"""

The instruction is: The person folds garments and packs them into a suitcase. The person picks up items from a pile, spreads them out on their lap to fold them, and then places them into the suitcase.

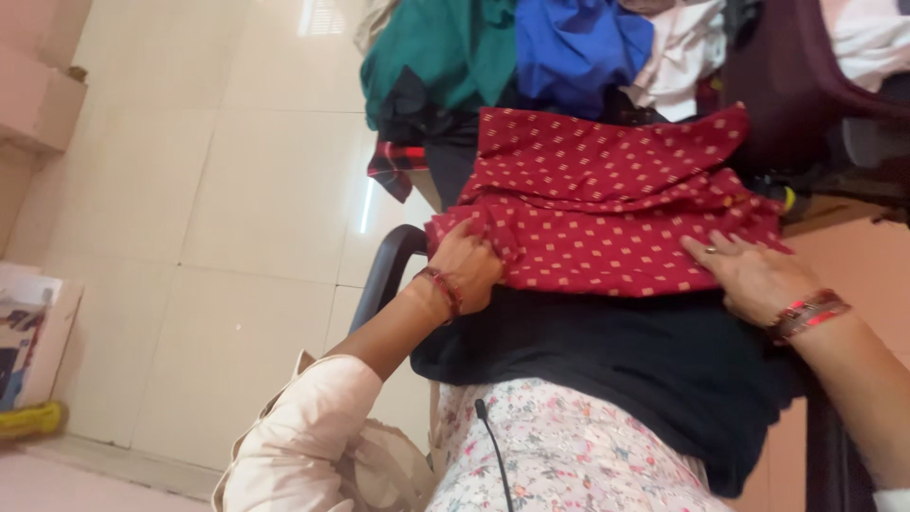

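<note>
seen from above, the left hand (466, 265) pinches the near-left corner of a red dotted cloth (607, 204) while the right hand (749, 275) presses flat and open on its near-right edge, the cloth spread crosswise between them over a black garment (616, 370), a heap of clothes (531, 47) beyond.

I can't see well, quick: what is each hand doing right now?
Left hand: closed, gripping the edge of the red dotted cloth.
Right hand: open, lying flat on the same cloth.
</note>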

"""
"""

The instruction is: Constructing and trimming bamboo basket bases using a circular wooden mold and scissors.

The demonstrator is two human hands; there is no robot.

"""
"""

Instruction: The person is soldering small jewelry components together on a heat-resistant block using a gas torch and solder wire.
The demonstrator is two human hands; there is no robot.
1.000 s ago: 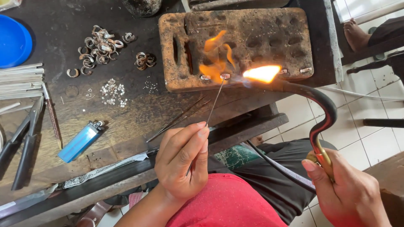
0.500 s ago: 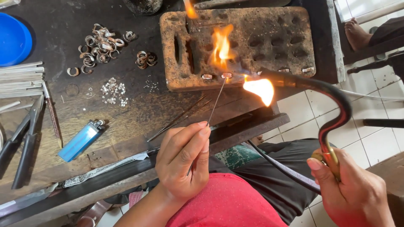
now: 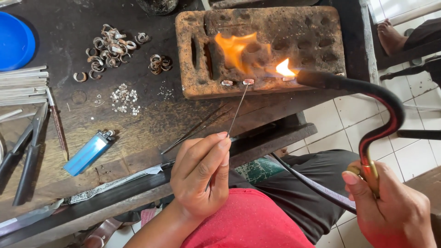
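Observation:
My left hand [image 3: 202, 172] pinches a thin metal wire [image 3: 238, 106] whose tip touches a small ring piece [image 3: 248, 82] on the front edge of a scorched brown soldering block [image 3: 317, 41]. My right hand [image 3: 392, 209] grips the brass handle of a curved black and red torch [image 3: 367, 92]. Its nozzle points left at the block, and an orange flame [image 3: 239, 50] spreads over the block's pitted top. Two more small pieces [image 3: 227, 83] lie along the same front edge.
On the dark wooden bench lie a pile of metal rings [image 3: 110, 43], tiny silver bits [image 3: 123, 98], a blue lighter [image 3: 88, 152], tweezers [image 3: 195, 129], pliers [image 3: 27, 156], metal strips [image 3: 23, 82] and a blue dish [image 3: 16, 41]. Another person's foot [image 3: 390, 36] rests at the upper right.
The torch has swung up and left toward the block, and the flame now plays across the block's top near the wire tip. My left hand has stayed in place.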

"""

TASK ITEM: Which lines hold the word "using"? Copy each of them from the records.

REPLY:
The instruction is: Constructing and trimming bamboo basket bases using a circular wooden mold and scissors.
Instruction: The person is soldering small jewelry components together on a heat-resistant block using a gas torch and solder wire.

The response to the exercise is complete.